Vazquez noted too how AWS, even before the launch of the Impact Accelerator, kept the door open—helping her hone her pitch and connecting her to resources that could move Lilu closer to its goals.
“AWS has always given me a platform to talk about what I'm doing,” she said.
Claudius Mbemba, CTO and co-founder of Spritz (formerly Neu)
Claudius Mbemba, who grew up in Cameroon and immigrated to the U.S., saw from a young age how technology could improve lives in his country of birth. He showed an early talent for shaping technology as he saw fit, writing computer programming scripts and even hacking a gaming system his father bought.
“I was fascinated with technology and how it could enable me to access and create the things that I wanted to see in the world,” said Mbemba. That drive eventually led him to major in computer science at Ohio State University, before working as a software engineer. He later co-founded Neu, a business that helped connect vacation rental owners with housecleaners, the way Uber connects drivers and passengers.
“I've always had a knack for spotting things that could be better and solving that problem,” he said.
Today, Mbemba is engaged in a huge pivot, transforming Neu into a new business called Spritz—a software as a service (SaaS) platform that provides housecleaning professionals with the tools they need to grow and manage their operations, such as back-office functions, operations, logistics, and administrative tasks.
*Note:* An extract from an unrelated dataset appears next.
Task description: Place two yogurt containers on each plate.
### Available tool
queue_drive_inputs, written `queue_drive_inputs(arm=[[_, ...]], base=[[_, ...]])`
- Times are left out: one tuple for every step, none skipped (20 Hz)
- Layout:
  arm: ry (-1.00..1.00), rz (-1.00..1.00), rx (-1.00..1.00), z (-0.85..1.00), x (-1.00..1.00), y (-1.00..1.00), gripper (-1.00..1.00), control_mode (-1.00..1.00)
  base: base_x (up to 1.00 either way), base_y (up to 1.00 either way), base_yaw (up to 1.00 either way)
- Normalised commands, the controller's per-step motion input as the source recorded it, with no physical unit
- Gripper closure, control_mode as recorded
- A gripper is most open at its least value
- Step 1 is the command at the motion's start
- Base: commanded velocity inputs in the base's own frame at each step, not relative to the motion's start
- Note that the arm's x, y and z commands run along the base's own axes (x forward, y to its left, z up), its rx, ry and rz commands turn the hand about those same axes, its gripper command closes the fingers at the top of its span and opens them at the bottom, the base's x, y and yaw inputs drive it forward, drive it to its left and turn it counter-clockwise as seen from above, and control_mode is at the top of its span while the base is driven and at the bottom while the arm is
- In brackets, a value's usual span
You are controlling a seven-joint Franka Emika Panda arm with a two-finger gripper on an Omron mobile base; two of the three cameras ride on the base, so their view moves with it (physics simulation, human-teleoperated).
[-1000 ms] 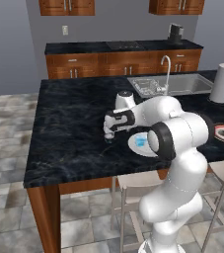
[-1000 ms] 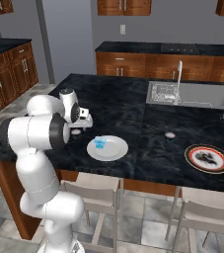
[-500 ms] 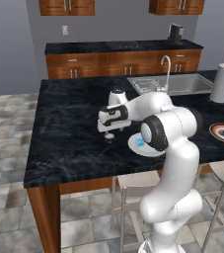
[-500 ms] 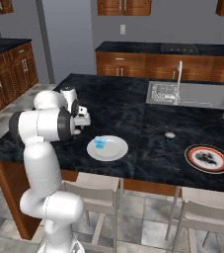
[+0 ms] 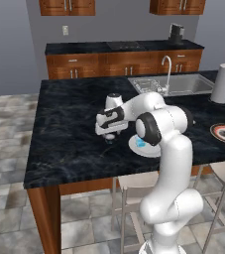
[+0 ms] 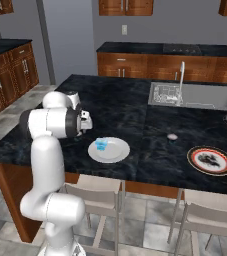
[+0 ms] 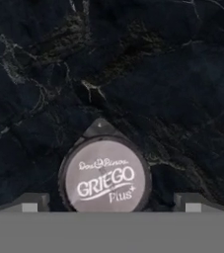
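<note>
A dark round yogurt container (image 7: 105, 178) with a pale grey "Griego Plus" lid stands on the black counter. My gripper (image 7: 108, 205) is open just above it, one fingertip (image 7: 32, 202) on each side and neither touching. In the left base view the gripper (image 5: 109, 137) hangs low over the counter, left of the white plate (image 5: 151, 150). That plate (image 6: 116, 152) carries a light blue yogurt container (image 6: 101, 144). Another grey-topped yogurt container (image 6: 172, 136) sits on the counter between the plates. The patterned plate (image 6: 210, 160) with the orange-red rim lies to the right.
A sink (image 5: 176, 85) with a tap is set into the counter behind the plates. A paper towel roll (image 5: 224, 82) stands at the far right. Stools (image 6: 97, 200) stand under the counter's front edge.
The hand has shifted slightly left and sunk closer to the counter. The arm's elbow has swung upward and back. Plates and cups have stayed put.
</note>
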Motion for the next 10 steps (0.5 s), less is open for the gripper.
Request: queue_drive_inputs(arm=[[0.06, 0.0, 0.0, -0.3, 0.19, 0.02, -1.0, -1.0], [0.04, 0.0, 0.0, -0.27, 0.17, 0.01, -1.0, -1.0], [0.01, 0.0, 0.0, -0.19, 0.06, 0.0, -1.0, -1.0], [0.0, 0.0, 0.0, -0.16, 0.0, 0.0, -1.0, -1.0], [0.0, 0.0, 0.0, -0.18, 0.0, 0.0, -1.0, -1.0], [0.0, 0.0, 0.0, -0.18, 0.0, 0.0, -1.0, -1.0], [0.0, 0.0, 0.0, -0.18, 0.0, 0.0, -1.0, -1.0], [0.0, 0.0, 0.0, -0.21, 0.0, 0.0, -1.0, -1.0], [0.0, 0.0, 0.0, -0.18, 0.0, 0.0, -1.0, -1.0], [0.02, 0.0, 0.0, -0.21, 0.01, 0.02, -1.0, -1.0]], base=[[0.0, 0.0, 0.0], [0.0, 0.0, 0.0], [0.0, 0.0, 0.0], [0.0, 0.0, 0.0], [0.0, 0.0, 0.0], [0.0, 0.0, 0.0], [0.0, 0.0, 0.0], [0.0, 0.0, 0.0], [0.0, 0.0, 0.0], [0.0, 0.0, 0.0]])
To do this, the company needed advisors and a broader field of investors who share Mbemba’s experience and deeply understand the business. “It's about having representation and investors and mentors understanding the technology and business model,” he said.
Mbemba points out that immigrants and entrepreneurs share an important quality—making big, bold leaps. He has an adage when it comes to taking the plunge, as he’s done many times in his life.
“The sooner you start, the sooner you finish,” he said. “Often, prospective entrepreneurs and business leaders will delay because they don't know how exactly to make a change. On the startup journey, you will encounter ‘unknown unknowns.’ Those unknowns are best solved by just doing the thing.”
AWS Impact Accelerator
The AWS Impact Accelerator gives high-potential, pre-seed startups the tools and knowledge to reach key milestones such as raising funds or being accepted to a seed-stage accelerator program, while creating powerful solutions in the cloud. Participants accepted into the eight-week program will create a wide-ranging, personalized training curriculum from dozens of available sessions delivered by AWS startup experts and guest speakers, and will also learn how to use Amazon processes such as “two-way door decision making” and “working backwards” to drive day-to-day decisions and build nimble, innovative teams.
Applications are now open for the first AWS Impact Accelerator for Black Founders, with the program kicking off in June for U.S.-based startups. The first AWS Impact Accelerator for Women Founders will take place in the second half of the year for U.S.-based startups, and the AWS Impact Accelerators for LGBTQIA+ Founders and Latino Founders respectively will follow in 2023.